Work item:
For each line below that holds "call", return the line as it stands.

The data section start

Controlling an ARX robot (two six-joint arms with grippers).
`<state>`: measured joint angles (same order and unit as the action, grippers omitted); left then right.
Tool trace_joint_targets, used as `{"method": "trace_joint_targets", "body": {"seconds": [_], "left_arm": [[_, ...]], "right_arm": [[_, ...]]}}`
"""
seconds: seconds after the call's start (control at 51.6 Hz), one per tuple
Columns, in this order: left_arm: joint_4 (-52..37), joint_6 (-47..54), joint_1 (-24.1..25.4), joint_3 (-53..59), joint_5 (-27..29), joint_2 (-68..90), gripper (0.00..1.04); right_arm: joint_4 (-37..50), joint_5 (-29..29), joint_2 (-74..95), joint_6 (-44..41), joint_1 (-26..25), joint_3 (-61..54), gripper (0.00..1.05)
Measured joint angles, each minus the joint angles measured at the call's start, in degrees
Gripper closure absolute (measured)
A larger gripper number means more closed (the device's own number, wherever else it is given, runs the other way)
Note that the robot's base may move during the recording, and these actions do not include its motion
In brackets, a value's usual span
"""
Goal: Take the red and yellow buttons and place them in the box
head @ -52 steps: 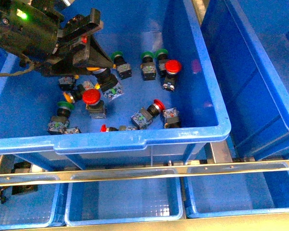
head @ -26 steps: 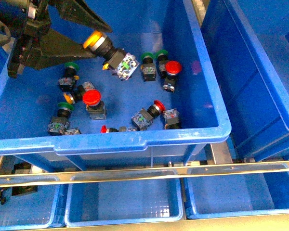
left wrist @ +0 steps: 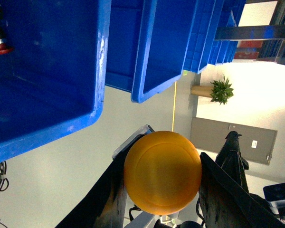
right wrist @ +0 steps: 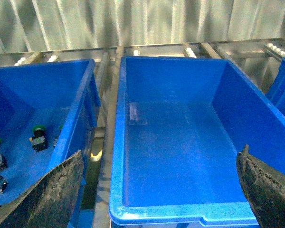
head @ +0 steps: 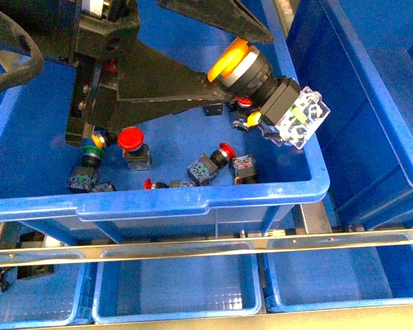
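Well, in the front view the left jaws are clamped on a yellow button (head: 237,63), gripping it just behind the cap. It is held up in the air over the right end of the sorting tote (head: 193,201). Its pale contact block (head: 299,117) points towards the box (head: 372,103), which stands just to the right. So one pick is made but not yet delivered, since the button has not crossed the wall between the two.

Down in the sorting tote plenty is left:
- a red button (head: 131,139) left of the middle
- a second red button (head: 226,149) nearer the centre
- a third red cap (head: 148,183) close against the near wall
- another yellow cap (head: 100,137), half hidden under the arm
- a green button (head: 91,151), which is not wanted

In the left wrist view the round yellow cap (left wrist: 162,172) fills the gap between the two dark fingers (left wrist: 228,190), gripped on both sides. The stacked rims of the nested totes (left wrist: 204,33) show beyond it.

In the right wrist view the right jaws stand wide apart with nothing between the fingers (right wrist: 42,194), hanging over the box (right wrist: 171,142). The box's floor looks bare as far as this view reaches, so I would judge that no button has been dropped in so far. The tote of switches (right wrist: 76,123) lies to the left, with a green button (right wrist: 38,130) on its floor. By my reckoning the job is barely begun: this carry has to be finished, and then at least four more picks follow.
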<state>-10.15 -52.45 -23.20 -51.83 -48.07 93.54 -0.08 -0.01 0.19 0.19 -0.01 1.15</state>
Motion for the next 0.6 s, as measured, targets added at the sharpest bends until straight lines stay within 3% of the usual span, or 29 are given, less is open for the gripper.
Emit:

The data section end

Exercise output:
seconds: seconds after the call's start (control at 51.6 Hz), one per tuple
Measured joint angles, each minus the joint angles measured at the call's start, in degrees

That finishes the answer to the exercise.